# Work order
Return each line of the data that follows exactly as it reads.

# Material provided

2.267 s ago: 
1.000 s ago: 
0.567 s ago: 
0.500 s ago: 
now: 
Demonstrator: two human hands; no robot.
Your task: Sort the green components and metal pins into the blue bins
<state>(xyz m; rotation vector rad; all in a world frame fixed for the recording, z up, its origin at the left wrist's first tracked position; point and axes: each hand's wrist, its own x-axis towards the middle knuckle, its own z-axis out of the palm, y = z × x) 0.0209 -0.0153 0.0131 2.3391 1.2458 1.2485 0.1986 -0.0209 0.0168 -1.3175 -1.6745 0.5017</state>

# Written response
2.267 s ago: 
1.000 s ago: 
0.567 s ago: 
0.500 s ago: 
now: 
Demonstrator: two human hands; no robot.
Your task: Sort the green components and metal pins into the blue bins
<state>(xyz m; rotation vector rad; all in a world frame fixed for the recording, z up, its origin at the left wrist's first tracked position; point and axes: each hand's wrist, its own x-axis towards the middle knuckle, its own z-axis out of the palm, y = z × x) 0.0209 -0.0153 0.0131 2.3391 1.2458 1.2485 0.1986 -0.0209 0.0168 -1.3175 -1.6745 0.5017</state>

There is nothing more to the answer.